_WHAT THE EXERCISE ASKS_:
All that should come back is the lines of the data below from the one containing "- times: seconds" to the one containing "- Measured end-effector", inclusive, exactly as they stand.

_AVAILABLE RECORDS_:
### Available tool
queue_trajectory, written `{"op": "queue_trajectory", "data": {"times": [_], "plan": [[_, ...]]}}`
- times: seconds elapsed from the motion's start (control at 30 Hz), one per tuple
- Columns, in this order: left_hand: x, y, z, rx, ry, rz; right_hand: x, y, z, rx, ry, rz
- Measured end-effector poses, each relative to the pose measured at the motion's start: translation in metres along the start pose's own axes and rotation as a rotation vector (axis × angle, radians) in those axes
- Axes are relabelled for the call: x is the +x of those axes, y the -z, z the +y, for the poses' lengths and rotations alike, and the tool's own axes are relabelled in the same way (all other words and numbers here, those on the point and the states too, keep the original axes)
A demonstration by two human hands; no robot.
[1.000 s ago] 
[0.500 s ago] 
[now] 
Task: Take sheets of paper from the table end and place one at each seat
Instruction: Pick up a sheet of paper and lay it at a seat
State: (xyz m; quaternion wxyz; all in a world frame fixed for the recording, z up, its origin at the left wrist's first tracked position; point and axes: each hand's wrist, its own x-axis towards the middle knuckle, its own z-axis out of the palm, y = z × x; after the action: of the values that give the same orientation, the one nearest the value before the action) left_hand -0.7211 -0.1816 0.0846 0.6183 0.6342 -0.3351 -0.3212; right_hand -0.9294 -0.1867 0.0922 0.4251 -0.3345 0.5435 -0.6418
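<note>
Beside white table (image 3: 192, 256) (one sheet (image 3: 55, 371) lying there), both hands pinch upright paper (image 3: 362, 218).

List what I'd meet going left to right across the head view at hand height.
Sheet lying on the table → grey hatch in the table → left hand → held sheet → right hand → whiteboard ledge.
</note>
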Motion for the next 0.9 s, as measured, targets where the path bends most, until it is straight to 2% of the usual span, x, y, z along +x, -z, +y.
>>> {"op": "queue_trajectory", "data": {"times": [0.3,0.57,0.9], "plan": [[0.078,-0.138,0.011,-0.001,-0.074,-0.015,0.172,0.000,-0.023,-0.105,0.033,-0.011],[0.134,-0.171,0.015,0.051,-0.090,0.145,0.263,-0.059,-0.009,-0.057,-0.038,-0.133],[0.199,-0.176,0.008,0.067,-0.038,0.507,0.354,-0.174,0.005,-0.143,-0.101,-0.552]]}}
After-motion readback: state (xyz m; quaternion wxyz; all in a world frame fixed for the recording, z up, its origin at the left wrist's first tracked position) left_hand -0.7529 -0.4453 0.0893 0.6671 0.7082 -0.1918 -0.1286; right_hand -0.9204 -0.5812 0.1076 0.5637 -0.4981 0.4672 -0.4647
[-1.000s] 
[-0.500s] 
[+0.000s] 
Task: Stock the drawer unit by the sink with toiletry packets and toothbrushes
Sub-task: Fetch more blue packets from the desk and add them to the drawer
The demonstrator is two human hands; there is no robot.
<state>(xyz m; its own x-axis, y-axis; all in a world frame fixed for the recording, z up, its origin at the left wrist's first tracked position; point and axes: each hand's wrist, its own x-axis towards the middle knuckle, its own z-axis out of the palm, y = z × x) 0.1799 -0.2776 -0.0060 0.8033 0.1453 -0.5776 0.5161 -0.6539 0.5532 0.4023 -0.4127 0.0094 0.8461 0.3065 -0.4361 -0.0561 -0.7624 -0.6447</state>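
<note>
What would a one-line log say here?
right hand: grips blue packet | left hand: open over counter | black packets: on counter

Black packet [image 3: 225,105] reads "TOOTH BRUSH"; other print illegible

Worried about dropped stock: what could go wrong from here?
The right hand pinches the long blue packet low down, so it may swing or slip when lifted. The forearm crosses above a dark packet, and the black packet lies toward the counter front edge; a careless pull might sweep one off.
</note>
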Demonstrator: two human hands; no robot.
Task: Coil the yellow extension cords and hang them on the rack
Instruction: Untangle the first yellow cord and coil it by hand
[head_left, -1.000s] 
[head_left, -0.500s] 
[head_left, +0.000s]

_EXERCISE ANSWER_:
- times: seconds elapsed from the motion's start (control at 30 Hz), one per tuple
- Columns, in this order: left_hand: x, y, z, rx, ry, rz; right_hand: x, y, z, rx, ry, rz
- Measured end-effector poses, each relative to the pose measured at the motion's start: translation in metres along the start pose's own axes and rotation as a rotation vector (axis × angle, radians) in those axes

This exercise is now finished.